§ **Task**:
Counting only the lines below that contain the word "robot", what is the total? Give it with no other words.
§ §
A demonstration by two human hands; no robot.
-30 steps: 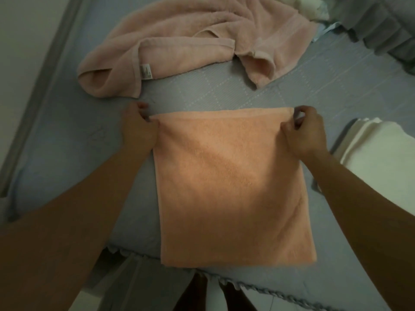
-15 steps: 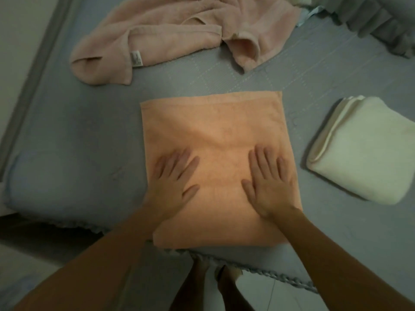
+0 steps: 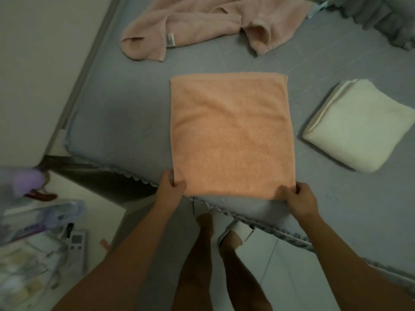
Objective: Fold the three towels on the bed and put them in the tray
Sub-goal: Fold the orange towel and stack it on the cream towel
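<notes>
An orange towel (image 3: pixel 231 133) lies flat on the grey bed (image 3: pixel 125 117), folded into a near square. My left hand (image 3: pixel 171 185) pinches its near left corner. My right hand (image 3: pixel 299 197) pinches its near right corner at the bed's edge. A cream towel (image 3: pixel 359 126), folded, rests to the right on the bed. A pink towel (image 3: pixel 202 25) lies crumpled at the far side of the bed. No tray is in view.
A wall (image 3: pixel 45 52) runs along the bed's left side. A low white table (image 3: pixel 74 212) at the lower left holds a remote (image 3: pixel 75 242) and blurred clutter. My legs and a white slipper (image 3: pixel 238 232) stand on the floor against the bed's ruffled edge.
My hands let go of the far corners, pressed flat on the towel's middle, then slid back to grip its near corners. The view pulled back from the bed.
</notes>
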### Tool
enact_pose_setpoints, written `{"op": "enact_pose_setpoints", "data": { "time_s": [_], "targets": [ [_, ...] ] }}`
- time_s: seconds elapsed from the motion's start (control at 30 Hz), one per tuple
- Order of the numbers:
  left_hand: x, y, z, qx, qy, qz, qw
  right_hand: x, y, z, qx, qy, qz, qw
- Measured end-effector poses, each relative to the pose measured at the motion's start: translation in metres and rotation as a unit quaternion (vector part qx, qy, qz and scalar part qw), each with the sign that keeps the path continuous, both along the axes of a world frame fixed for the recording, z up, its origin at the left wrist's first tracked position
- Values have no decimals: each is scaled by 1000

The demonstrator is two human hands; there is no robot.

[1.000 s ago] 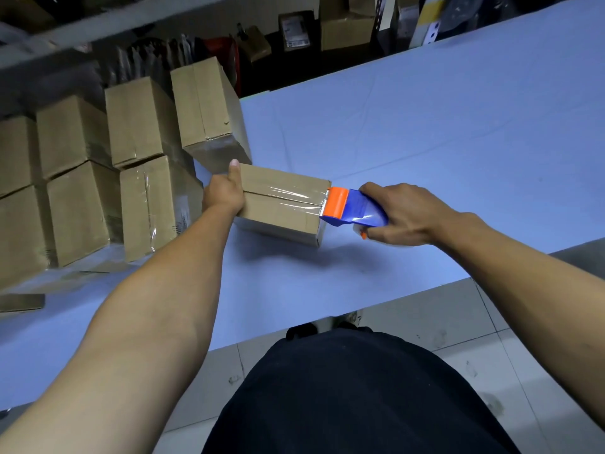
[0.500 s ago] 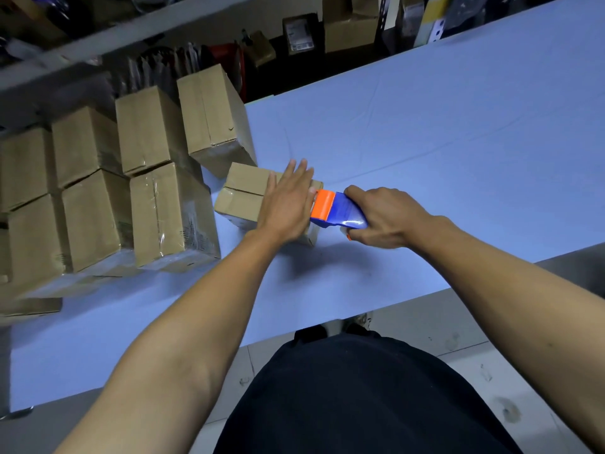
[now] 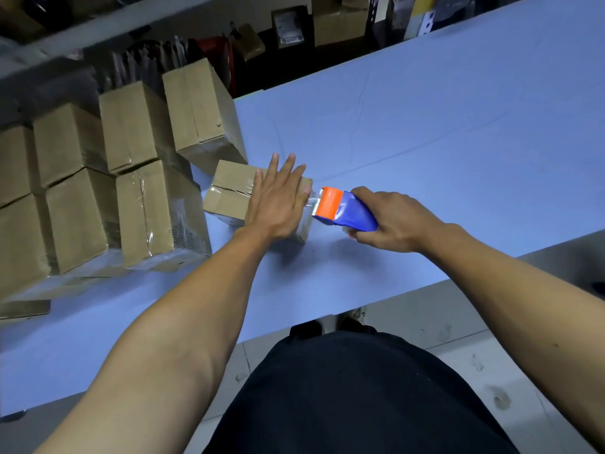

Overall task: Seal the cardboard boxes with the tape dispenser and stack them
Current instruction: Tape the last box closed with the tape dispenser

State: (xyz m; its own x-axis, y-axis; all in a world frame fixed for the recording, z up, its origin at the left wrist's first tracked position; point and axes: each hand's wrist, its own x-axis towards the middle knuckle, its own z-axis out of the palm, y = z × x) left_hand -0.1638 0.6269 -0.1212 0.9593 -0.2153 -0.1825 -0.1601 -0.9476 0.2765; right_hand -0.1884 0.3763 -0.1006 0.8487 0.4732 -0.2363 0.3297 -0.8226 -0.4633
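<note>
STEP: sealing box (image 3: 229, 191) on table (image 3: 425, 142), tape laid along top seam | LEFT: left hand (image 3: 278, 198) flat, fingers straight, pressing box top | RIGHT: right hand (image 3: 393, 221) gripping tape dispenser (image 3: 343, 211) at box end | DONE: stacked boxes (image 3: 137, 191) beside | LEFT TO DO: cut tape, stack box.

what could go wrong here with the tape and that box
The left hand lies flat on the box with fingertips close to the tape dispenser held by the right hand; its cutting edge could nick them. Tape stretched off the box edge could wrinkle or lift.
</note>
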Motion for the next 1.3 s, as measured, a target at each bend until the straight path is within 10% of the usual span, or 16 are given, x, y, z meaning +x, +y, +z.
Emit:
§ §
§ **Your response**:
2